All the lines below should be set down exactly, with no picture carried into the copy.
-- Provided data follows --
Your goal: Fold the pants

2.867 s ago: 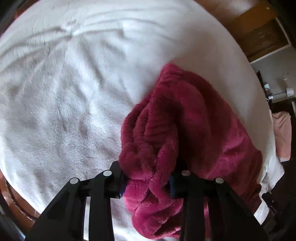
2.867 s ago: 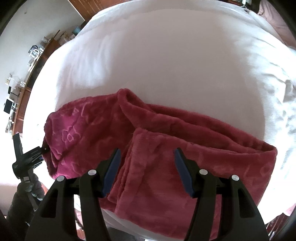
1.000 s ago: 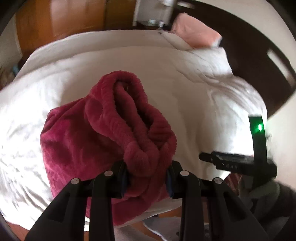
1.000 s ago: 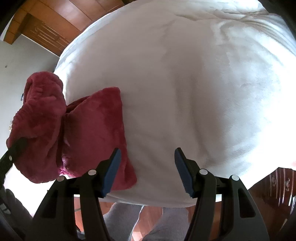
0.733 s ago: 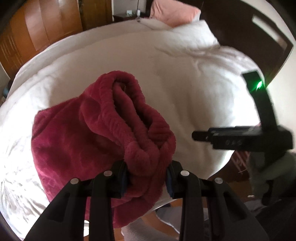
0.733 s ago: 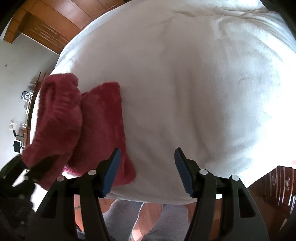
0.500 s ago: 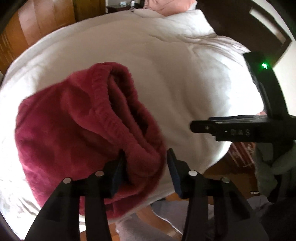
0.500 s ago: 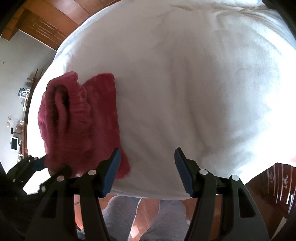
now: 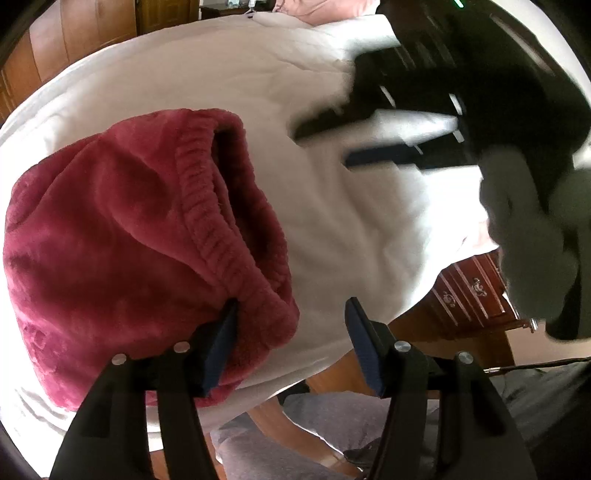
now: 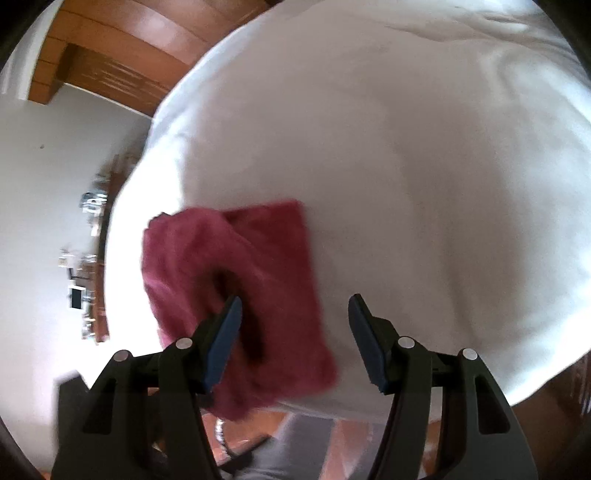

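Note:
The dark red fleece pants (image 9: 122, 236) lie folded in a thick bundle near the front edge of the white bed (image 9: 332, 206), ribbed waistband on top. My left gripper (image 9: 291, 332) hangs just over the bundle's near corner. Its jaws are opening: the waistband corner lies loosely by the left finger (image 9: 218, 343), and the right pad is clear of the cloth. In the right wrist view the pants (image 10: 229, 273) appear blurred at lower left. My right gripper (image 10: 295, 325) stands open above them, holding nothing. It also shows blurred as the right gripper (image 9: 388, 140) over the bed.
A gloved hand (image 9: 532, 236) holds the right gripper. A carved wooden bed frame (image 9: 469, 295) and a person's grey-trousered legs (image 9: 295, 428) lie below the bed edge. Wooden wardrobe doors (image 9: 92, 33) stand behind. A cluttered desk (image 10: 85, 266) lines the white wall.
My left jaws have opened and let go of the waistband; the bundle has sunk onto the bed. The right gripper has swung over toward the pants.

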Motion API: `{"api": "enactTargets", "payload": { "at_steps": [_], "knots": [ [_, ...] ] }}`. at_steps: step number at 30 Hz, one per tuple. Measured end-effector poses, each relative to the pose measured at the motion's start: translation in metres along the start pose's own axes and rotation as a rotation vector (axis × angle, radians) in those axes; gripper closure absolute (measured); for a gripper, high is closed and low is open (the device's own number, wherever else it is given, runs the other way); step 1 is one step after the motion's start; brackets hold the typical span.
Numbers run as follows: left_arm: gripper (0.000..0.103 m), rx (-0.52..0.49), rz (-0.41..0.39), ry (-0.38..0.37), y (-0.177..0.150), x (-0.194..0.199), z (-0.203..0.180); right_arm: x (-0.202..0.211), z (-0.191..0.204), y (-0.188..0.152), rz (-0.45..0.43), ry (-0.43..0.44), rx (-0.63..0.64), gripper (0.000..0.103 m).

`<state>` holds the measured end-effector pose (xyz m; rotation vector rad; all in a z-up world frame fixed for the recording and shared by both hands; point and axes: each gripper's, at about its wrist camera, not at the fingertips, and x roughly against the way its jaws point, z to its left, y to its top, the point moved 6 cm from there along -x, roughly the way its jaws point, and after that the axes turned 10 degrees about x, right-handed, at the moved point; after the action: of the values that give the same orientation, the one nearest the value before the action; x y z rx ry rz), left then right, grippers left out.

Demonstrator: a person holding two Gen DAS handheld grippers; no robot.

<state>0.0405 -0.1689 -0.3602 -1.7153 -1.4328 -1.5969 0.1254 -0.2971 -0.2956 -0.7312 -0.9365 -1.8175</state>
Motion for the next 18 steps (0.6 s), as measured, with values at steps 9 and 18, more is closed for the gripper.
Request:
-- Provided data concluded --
**Response to this exercise:**
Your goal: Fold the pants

2.867 s ago: 
2.867 s ago: 
1.000 s ago: 
1.000 s ago: 
0.733 s ago: 
0.733 s ago: 
0.500 s ago: 
0.500 s ago: 
now: 
now: 

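Note:
The dark red fleece pants (image 9: 122, 236) lie folded in a thick bundle near the front edge of the white bed (image 9: 332, 206), ribbed waistband on top. My left gripper (image 9: 291, 332) hangs just over the bundle's near corner. Its jaws are opening: the waistband corner lies loosely by the left finger (image 9: 218, 343), and the right pad is clear of the cloth. In the right wrist view the pants (image 10: 229, 273) appear blurred at lower left. My right gripper (image 10: 295, 325) stands open above them, holding nothing. It also shows blurred as the right gripper (image 9: 388, 140) over the bed.
A gloved hand (image 9: 532, 236) holds the right gripper. A carved wooden bed frame (image 9: 469, 295) and a person's grey-trousered legs (image 9: 295, 428) lie below the bed edge. Wooden wardrobe doors (image 9: 92, 33) stand behind. A cluttered desk (image 10: 85, 266) lines the white wall.
My left jaws have opened and let go of the waistband; the bundle has sunk onto the bed. The right gripper has swung over toward the pants.
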
Motion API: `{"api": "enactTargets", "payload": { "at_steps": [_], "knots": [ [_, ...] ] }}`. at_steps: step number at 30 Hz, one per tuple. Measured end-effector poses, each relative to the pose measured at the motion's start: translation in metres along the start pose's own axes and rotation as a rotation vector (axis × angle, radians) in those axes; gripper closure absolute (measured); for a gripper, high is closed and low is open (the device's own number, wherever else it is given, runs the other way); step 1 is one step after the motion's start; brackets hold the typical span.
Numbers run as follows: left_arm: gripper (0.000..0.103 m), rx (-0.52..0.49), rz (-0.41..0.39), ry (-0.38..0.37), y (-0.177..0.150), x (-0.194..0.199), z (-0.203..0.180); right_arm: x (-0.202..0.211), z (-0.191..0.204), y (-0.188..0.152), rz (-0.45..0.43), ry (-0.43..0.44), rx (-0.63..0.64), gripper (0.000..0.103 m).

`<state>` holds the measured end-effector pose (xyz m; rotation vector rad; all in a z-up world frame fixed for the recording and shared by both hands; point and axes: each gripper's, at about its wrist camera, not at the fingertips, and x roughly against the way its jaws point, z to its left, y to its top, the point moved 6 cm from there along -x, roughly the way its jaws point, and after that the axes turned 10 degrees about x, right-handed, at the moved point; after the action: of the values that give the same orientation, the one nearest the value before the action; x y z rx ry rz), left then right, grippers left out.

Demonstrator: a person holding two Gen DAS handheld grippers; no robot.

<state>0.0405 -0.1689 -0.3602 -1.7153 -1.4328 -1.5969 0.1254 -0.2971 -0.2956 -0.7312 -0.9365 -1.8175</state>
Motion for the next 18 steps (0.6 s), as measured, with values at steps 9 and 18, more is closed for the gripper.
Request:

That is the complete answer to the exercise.